Biochemical assays for AID/APOBECs and the identification of AID/APOBEC inhibitors.

Activation-induced cytidine deaminase (AID) and apolipoprotein B-mRNA editing catalytic polypeptide 3 (APOBEC3 or A3) proteins belong to the AID/APOBEC family of cytidine deaminases. While AID mediates somatic hypermutation and class-switch recombination in adaptive immunity, A3s restrict viruses and retroelements by hypermutation. Mis-regulated expression and off-target activity of AID/A3 can cause genome-wide mutations promoting oncogenesis, immune evasion, and therapeutic resistance due to tumor and viral evolution. In these contexts, inhibition of AID/A3 represents a promising therapeutic approach. Competitive inhibition could be achieved with different strategies: one class would be small molecules that bind in the catalytic pocket (active site) and block access for the substrate cytidine. Another type of larger molecule inhibitor would bind the enzymes' surface more broadly and compete with the binding of the polynucleotide substrates prior to deamination catalysis. Several biochemical assays developed to assess AID/A3 activity can be employed to screen for potential inhibitors.
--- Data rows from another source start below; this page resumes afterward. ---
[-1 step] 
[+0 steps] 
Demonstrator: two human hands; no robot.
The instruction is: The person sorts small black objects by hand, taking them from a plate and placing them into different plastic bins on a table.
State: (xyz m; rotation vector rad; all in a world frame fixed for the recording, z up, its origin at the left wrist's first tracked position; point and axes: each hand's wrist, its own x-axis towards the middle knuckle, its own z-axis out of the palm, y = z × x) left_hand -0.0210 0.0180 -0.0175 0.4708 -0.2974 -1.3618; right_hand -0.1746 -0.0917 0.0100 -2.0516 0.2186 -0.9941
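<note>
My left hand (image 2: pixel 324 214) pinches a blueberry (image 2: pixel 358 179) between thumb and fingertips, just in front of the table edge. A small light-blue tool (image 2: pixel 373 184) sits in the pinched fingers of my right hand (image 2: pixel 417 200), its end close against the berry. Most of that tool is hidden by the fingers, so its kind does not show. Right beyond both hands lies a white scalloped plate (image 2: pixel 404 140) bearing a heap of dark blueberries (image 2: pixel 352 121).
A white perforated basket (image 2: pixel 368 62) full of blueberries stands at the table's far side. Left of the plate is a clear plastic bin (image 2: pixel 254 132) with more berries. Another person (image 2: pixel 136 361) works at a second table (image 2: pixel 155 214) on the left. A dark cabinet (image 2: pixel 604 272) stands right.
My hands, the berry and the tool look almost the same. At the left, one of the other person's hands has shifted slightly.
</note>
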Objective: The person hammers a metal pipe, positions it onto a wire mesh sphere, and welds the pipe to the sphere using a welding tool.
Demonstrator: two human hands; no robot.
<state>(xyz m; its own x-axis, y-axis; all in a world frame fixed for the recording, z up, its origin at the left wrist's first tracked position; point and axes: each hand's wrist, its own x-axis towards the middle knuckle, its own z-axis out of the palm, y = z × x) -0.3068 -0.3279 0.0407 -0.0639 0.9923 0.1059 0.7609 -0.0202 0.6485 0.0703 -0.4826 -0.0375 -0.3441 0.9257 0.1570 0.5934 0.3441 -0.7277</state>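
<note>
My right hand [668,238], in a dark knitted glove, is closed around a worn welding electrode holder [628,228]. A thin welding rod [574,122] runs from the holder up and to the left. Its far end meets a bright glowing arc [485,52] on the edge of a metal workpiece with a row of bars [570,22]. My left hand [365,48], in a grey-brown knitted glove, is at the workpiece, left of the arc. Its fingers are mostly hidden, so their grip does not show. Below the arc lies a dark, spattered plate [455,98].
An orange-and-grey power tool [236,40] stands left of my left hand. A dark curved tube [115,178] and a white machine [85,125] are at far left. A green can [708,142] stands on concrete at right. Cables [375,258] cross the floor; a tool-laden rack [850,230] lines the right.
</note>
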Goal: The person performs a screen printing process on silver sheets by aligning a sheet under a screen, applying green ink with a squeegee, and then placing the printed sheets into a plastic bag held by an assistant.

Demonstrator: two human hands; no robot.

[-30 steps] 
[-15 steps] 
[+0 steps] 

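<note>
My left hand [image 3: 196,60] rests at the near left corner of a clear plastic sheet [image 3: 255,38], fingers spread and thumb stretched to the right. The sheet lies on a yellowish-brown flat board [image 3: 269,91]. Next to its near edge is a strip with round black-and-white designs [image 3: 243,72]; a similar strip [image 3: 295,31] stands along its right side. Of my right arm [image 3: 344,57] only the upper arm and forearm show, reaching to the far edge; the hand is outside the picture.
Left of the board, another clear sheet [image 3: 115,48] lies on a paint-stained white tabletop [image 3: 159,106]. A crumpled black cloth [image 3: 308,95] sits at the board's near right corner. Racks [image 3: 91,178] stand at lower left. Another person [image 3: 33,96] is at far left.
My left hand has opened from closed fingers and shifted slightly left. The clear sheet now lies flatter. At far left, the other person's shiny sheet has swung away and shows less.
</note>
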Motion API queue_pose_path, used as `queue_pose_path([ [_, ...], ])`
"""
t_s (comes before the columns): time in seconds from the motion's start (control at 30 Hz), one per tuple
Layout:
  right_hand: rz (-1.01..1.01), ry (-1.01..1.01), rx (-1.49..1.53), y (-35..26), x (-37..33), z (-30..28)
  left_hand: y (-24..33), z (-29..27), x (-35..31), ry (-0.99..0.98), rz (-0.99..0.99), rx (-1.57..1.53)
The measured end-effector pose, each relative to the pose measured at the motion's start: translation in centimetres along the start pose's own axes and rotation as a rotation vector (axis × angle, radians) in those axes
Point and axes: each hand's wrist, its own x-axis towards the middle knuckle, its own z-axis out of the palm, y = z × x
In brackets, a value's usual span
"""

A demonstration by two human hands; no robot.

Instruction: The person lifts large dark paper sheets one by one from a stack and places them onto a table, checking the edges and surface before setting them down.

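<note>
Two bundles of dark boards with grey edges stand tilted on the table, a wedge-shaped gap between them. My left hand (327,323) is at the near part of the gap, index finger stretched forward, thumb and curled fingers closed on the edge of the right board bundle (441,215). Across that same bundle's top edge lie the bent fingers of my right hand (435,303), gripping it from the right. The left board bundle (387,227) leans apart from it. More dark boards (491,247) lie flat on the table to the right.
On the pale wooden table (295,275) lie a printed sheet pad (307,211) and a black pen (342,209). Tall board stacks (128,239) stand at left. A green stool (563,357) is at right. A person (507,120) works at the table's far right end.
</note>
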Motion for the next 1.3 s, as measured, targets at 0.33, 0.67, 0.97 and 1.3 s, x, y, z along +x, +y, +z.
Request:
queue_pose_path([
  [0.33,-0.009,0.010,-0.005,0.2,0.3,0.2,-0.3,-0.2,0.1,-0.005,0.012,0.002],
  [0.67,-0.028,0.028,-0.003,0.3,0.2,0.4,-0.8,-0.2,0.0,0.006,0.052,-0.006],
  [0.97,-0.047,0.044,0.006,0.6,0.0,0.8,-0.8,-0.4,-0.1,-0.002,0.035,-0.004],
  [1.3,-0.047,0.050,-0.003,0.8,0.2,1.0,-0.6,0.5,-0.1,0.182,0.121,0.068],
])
These include in cellulo and in vitro activity-based as well as binding-based assays. In this chapter, we discuss the key considerations for designing robust enzyme assays and provide an overview of assays that we and others have established or modified for specific applications in AID/A3 enzymology, including measurement of inhibition. We provide detailed protocols for the two most widely used in vitro enzyme assays that directly measure the activities of purified AID/A3s on DNA and/or RNA substrates, namely, the gel-based alkaline cleavage assay and multiple variations of PCR/sequencing-based assays.